As the title of the film suggests, a point of emphasis in Tuberculosis Diaries: A Hidden Epidemic was the importance of citizens who showed symptoms of tuberculosis to approach healthcare officials so as to prevent them from unknowingly spreading the disease any further. Much of the responsibility of making sure that citizens communicated their conditions fell on local community agents. These agents worked for one of the numerous public community clinics located in the flavela of Rocinha in Rio de Janeiro. Each of these clinics serves exclusively a small community of people, and most often, community agents are members of these communities themselves, which makes them more approachable for citizens. Despite the praise that the Brazilian healthcare system receives in the film, many Brazilians regard the healthcare system as the nation’s most serious flaw.

“Why is it that all these people have access to this, but everyone seems unhappy?” said Eakin.

This irony not only drove the post-film discussion on Wednesday, but it also inspired the TIP that Eakin leads and past courses on Brazilian healthcare that have been taught in a range of disciplines, from the Political Science and History departments of the College of Arts and Sciences to the Vanderbilt Medical School.

In addition to the unique opportunities of watching cultural movies and having intellectual conversations about international issues, the Latin American Film Festival also distinguishes itself in its offering of authentic Latin American food.

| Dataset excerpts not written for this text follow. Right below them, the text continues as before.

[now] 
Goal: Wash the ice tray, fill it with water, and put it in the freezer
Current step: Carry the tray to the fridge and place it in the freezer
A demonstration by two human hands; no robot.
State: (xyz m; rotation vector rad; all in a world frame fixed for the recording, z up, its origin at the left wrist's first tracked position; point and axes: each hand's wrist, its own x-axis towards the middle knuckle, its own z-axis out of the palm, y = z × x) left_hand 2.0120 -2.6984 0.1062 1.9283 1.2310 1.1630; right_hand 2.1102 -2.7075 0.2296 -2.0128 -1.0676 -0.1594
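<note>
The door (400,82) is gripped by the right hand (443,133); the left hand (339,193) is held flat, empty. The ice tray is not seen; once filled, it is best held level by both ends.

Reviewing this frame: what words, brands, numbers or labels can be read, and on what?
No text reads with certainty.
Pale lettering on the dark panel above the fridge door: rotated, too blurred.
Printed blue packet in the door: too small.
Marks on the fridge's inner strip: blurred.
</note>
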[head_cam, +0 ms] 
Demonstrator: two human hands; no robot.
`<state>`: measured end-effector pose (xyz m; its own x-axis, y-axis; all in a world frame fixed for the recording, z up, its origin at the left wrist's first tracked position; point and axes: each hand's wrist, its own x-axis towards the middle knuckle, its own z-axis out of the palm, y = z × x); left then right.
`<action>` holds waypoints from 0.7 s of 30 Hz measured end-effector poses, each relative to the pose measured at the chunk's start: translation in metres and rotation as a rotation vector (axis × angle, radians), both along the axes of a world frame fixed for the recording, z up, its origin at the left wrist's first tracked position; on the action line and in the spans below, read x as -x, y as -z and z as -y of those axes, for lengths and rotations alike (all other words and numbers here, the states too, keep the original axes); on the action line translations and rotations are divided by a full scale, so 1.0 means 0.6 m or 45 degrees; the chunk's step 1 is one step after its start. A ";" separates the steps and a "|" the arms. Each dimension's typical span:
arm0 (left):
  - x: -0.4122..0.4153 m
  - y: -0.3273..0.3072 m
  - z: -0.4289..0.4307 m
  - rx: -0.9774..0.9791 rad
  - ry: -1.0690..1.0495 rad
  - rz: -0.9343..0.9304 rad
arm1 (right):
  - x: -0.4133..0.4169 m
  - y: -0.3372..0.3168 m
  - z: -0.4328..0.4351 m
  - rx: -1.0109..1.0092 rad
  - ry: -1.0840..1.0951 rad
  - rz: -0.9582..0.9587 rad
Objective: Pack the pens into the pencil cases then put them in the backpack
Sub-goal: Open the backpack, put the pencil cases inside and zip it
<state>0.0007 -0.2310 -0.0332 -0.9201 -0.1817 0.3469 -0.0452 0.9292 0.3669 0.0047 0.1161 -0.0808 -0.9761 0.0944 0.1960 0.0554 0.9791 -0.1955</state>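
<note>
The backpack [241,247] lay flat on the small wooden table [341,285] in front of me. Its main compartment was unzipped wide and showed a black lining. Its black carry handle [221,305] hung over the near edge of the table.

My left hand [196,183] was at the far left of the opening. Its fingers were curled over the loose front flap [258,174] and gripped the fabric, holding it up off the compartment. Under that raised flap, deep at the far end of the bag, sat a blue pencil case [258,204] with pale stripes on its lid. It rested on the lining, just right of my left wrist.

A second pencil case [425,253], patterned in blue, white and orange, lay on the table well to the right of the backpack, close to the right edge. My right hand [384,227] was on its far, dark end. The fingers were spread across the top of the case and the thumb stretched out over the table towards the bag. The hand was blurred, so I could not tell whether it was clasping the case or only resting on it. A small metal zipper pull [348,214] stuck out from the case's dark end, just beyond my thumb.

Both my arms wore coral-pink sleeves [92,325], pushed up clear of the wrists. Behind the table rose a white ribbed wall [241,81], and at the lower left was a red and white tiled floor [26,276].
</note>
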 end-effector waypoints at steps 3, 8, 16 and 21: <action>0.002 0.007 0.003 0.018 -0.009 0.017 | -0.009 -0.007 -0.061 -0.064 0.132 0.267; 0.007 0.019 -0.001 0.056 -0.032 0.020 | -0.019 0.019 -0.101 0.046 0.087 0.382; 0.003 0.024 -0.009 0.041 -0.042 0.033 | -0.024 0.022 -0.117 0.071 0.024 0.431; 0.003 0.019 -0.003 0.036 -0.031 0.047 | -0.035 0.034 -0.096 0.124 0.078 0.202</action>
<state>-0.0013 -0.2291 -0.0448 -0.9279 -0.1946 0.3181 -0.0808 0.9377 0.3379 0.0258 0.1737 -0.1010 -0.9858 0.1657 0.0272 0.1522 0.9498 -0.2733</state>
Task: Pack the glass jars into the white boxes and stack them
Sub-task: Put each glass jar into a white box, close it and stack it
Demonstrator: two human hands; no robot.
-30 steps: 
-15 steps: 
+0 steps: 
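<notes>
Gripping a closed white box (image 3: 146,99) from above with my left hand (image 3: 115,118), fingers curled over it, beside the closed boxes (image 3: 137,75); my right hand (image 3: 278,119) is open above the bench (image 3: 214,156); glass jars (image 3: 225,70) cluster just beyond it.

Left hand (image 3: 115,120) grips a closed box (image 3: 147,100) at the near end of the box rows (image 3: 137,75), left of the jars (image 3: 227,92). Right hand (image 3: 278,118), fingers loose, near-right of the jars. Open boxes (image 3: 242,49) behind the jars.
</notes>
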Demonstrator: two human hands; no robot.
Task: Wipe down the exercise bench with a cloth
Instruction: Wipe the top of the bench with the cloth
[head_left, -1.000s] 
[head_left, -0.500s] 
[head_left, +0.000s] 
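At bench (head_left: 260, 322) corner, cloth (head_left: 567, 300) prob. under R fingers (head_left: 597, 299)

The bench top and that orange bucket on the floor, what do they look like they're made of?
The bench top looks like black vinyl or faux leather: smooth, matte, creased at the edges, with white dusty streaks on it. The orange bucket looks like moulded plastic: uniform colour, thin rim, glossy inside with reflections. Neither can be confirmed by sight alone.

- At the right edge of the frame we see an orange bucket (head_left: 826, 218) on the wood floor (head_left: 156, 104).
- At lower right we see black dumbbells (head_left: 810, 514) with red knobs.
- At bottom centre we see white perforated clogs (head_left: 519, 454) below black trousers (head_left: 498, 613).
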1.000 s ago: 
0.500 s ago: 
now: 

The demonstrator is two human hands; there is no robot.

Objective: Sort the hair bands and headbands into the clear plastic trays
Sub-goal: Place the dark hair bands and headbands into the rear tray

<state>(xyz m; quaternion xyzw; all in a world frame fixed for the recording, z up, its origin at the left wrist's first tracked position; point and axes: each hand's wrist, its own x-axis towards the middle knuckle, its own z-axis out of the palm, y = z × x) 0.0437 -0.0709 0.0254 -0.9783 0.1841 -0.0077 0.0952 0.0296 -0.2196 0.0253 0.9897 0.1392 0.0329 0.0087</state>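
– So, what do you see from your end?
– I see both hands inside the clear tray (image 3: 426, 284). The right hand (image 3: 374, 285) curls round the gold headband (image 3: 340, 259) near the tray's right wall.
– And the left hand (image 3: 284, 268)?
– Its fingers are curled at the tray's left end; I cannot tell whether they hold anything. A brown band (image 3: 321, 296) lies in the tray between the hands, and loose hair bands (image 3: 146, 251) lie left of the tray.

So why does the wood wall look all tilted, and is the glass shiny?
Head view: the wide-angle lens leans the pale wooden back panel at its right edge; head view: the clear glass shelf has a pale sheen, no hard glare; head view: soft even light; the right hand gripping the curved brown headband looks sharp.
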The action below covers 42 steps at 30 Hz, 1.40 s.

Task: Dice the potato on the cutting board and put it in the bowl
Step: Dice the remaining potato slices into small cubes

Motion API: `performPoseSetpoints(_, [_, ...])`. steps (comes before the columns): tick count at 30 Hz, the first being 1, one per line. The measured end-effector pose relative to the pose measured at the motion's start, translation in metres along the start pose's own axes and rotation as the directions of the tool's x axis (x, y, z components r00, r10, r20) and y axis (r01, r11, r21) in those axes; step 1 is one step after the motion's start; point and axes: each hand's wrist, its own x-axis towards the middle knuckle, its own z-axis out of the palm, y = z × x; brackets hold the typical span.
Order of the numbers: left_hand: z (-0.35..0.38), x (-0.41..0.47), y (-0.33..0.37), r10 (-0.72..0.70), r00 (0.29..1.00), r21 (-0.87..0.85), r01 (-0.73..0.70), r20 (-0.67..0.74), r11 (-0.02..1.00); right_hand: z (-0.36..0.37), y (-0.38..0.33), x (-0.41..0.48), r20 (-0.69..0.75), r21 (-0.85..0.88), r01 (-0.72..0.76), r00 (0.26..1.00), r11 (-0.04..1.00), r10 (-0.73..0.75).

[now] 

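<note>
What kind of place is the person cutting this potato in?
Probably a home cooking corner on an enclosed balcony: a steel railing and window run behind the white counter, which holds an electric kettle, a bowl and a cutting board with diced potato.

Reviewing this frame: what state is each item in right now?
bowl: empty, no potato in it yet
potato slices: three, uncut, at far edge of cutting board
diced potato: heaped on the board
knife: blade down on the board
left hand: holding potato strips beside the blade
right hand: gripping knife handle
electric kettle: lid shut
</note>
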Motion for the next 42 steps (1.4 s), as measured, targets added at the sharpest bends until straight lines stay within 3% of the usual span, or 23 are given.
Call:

Wednesday’s dinner included the Brazilian dishes of feijoada, which is essentially a Brazilian black bean stew, pão de queijoor Brazilian cheese breadand steak.

The next showing in the festival will be on Sept. 26 in Sutherland House and will feature the film Aquí y Allá. The movie is about a Mexican immigrant who after years of trying to make money for his family in the United States, returns home to Mexico and struggles with his changed lifestyle. As always, all students, faculty and other members of the Vanderbilt community are invited to attend.